• **TASK DETAILS**
Copy the listing verbatim, excluding any images found in it.

SOURCE DATA START

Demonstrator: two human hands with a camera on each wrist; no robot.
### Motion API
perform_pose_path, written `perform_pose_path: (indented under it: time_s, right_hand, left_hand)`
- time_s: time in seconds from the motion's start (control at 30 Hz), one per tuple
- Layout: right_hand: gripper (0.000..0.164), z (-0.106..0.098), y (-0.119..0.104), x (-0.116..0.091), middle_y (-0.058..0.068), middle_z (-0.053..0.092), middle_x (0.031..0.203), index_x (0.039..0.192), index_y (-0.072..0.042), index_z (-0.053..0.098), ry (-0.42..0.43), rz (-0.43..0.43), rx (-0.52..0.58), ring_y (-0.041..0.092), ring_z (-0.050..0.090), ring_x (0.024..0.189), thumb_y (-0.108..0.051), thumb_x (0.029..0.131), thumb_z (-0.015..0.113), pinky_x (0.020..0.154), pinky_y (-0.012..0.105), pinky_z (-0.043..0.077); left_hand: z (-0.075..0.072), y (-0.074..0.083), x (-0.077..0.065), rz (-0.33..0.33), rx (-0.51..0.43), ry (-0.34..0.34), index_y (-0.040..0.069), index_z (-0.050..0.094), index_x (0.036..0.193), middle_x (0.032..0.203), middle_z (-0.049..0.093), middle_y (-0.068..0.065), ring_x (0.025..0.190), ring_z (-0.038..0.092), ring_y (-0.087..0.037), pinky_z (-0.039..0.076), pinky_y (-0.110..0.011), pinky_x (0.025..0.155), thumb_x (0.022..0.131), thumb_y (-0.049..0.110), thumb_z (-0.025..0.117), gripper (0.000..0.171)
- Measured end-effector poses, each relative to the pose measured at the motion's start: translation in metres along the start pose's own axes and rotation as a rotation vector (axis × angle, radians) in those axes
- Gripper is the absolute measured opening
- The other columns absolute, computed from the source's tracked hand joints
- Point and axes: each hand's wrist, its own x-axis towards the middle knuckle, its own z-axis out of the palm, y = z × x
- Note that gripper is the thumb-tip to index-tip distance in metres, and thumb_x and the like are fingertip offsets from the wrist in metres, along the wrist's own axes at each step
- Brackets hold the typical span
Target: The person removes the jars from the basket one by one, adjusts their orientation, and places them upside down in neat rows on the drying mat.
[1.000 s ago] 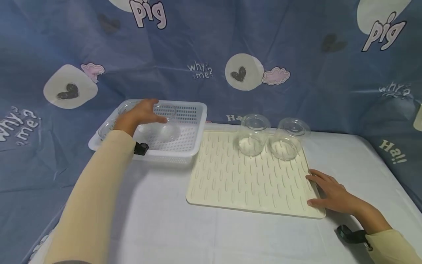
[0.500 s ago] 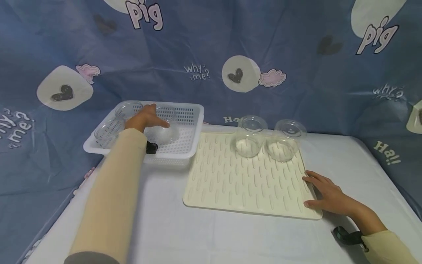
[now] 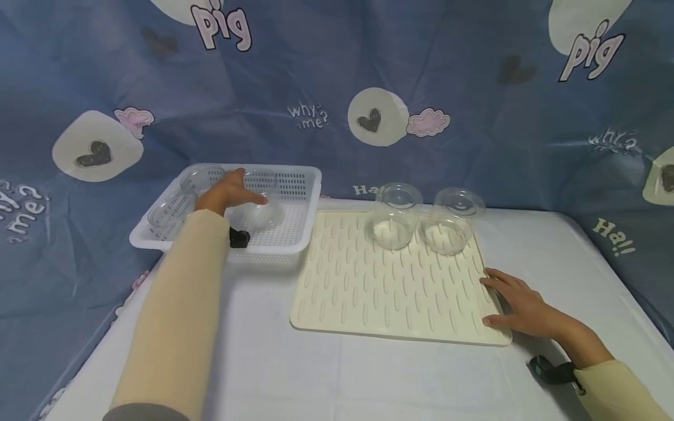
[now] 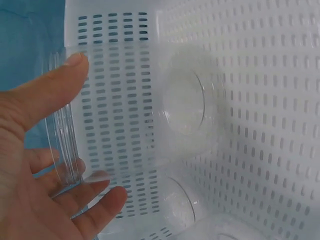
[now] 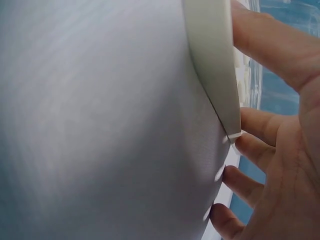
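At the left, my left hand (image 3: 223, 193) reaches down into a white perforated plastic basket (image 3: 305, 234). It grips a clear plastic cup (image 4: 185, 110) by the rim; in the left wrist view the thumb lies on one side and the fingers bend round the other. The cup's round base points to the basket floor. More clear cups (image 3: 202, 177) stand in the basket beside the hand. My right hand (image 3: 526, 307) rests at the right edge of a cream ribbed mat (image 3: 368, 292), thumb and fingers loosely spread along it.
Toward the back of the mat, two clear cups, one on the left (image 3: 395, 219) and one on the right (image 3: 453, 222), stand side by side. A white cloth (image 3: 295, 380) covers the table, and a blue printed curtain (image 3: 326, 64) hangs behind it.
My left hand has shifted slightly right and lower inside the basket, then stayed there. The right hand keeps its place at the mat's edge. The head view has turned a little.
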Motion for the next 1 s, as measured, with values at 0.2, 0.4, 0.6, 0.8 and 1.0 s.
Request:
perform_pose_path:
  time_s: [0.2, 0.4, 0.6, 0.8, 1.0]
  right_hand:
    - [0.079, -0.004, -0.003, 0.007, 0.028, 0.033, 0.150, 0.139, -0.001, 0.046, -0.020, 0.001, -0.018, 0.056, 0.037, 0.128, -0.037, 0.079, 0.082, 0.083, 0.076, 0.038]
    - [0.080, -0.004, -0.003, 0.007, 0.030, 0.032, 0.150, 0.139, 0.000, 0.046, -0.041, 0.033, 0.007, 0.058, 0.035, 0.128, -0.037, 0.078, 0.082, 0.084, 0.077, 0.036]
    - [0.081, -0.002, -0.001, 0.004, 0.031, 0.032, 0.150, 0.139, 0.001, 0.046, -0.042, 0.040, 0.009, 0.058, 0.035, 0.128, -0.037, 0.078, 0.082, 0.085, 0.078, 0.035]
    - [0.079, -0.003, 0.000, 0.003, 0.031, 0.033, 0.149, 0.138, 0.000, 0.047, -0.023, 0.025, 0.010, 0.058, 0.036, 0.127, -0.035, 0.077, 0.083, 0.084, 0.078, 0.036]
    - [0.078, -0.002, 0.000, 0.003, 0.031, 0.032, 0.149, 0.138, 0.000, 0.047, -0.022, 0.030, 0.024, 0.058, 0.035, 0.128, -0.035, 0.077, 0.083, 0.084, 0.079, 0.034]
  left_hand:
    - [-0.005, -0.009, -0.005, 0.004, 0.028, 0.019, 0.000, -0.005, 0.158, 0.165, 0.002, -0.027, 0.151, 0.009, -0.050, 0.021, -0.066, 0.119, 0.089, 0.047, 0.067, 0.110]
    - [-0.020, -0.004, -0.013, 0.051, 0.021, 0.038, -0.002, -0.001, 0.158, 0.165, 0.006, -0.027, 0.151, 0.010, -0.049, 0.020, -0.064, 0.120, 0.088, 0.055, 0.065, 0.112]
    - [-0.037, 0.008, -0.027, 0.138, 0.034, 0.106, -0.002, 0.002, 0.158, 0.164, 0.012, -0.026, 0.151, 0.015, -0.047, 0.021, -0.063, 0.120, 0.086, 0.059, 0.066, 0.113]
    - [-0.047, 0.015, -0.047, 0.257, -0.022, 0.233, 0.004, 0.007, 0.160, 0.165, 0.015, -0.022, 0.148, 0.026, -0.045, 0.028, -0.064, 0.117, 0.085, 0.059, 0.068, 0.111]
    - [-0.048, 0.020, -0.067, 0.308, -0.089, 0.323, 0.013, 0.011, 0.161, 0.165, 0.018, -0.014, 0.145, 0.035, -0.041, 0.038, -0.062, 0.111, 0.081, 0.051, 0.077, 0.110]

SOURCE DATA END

• **EXERCISE OUTPUT**
Demonstrator: two human hands with a camera on each wrist; no robot.
### Motion API
perform_pose_path, written `perform_pose_path: (indented under it: time_s, right_hand, left_hand)`
- time_s: time in seconds from the motion's start (control at 30 Hz), one per tuple
- Layout: right_hand: gripper (0.000..0.164), z (-0.106..0.098), y (-0.119..0.104), x (-0.116..0.091), middle_y (-0.058..0.068), middle_z (-0.053..0.092), middle_x (0.031..0.203), index_x (0.039..0.192), index_y (-0.072..0.042), index_z (-0.053..0.098), ry (-0.42..0.43), rz (-0.43..0.43), rx (-0.52..0.58), ring_y (-0.041..0.092), ring_z (-0.050..0.090), ring_x (0.024..0.189), thumb_y (-0.108..0.051), thumb_x (0.029..0.131), thumb_z (-0.015..0.113), pinky_x (0.020..0.154), pinky_y (-0.012..0.105), pinky_z (-0.043..0.077); left_hand: z (-0.075..0.072), y (-0.074..0.083), x (-0.077..0.065), rz (-0.33..0.33), rx (-0.51..0.43), ry (-0.34..0.34), index_y (-0.040..0.069), index_z (-0.050..0.094), index_x (0.036..0.193), middle_x (0.032..0.203), middle_z (-0.049..0.093), middle_y (-0.068..0.065), ring_x (0.025..0.190), ring_z (-0.038..0.092), ring_y (-0.087..0.037), pinky_z (-0.039..0.076), pinky_y (-0.110..0.011), pinky_x (0.025..0.155), thumb_x (0.022..0.131), thumb_y (-0.049..0.110), thumb_z (-0.025..0.117), gripper (0.000..0.171)
- Measured end-effector poses, each relative to the pose measured at the motion's start: translation in metres along the start pose's own axes and rotation as a rotation vector (axis × angle, radians) in those axes
- Gripper is the absolute measured opening
- The other columns absolute, computed from the source's tracked hand joints
- Point and axes: each hand's wrist, its own x-axis towards the middle knuckle, its own z-axis out of the palm, y = z × x
- Note that gripper is the thumb-tip to index-tip distance in metres, and thumb_x and the like are fingertip offsets from the wrist in metres, along the wrist's own axes at each step
- Brackets hold the typical span
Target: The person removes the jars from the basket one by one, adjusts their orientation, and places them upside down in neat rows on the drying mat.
[1.000 s ago] 
[0.500 s ago] 
[now] 
[now] 
[now] 
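At the left, my left hand (image 3: 223, 193) reaches down into a white perforated plastic basket (image 3: 305, 234). It grips a clear plastic cup (image 4: 185, 110) by the rim; in the left wrist view the thumb lies on one side and the fingers bend round the other. The cup's round base points to the basket floor. More clear cups (image 3: 202, 177) stand in the basket beside the hand. My right hand (image 3: 526, 307) rests at the right edge of a cream ribbed mat (image 3: 368, 292), thumb and fingers loosely spread along it.
Toward the back of the mat, two clear cups, one on the left (image 3: 395, 219) and one on the right (image 3: 453, 222), stand side by side. A white cloth (image 3: 295, 380) covers the table, and a blue printed curtain (image 3: 326, 64) hangs behind it.
My left hand has shifted slightly right and lower inside the basket, then stayed there. The right hand keeps its place at the mat's edge. The head view has turned a little.
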Motion for the next 1 s, as measured, with values at 0.2, 0.4, 0.6, 0.8 and 1.0 s.
Request:
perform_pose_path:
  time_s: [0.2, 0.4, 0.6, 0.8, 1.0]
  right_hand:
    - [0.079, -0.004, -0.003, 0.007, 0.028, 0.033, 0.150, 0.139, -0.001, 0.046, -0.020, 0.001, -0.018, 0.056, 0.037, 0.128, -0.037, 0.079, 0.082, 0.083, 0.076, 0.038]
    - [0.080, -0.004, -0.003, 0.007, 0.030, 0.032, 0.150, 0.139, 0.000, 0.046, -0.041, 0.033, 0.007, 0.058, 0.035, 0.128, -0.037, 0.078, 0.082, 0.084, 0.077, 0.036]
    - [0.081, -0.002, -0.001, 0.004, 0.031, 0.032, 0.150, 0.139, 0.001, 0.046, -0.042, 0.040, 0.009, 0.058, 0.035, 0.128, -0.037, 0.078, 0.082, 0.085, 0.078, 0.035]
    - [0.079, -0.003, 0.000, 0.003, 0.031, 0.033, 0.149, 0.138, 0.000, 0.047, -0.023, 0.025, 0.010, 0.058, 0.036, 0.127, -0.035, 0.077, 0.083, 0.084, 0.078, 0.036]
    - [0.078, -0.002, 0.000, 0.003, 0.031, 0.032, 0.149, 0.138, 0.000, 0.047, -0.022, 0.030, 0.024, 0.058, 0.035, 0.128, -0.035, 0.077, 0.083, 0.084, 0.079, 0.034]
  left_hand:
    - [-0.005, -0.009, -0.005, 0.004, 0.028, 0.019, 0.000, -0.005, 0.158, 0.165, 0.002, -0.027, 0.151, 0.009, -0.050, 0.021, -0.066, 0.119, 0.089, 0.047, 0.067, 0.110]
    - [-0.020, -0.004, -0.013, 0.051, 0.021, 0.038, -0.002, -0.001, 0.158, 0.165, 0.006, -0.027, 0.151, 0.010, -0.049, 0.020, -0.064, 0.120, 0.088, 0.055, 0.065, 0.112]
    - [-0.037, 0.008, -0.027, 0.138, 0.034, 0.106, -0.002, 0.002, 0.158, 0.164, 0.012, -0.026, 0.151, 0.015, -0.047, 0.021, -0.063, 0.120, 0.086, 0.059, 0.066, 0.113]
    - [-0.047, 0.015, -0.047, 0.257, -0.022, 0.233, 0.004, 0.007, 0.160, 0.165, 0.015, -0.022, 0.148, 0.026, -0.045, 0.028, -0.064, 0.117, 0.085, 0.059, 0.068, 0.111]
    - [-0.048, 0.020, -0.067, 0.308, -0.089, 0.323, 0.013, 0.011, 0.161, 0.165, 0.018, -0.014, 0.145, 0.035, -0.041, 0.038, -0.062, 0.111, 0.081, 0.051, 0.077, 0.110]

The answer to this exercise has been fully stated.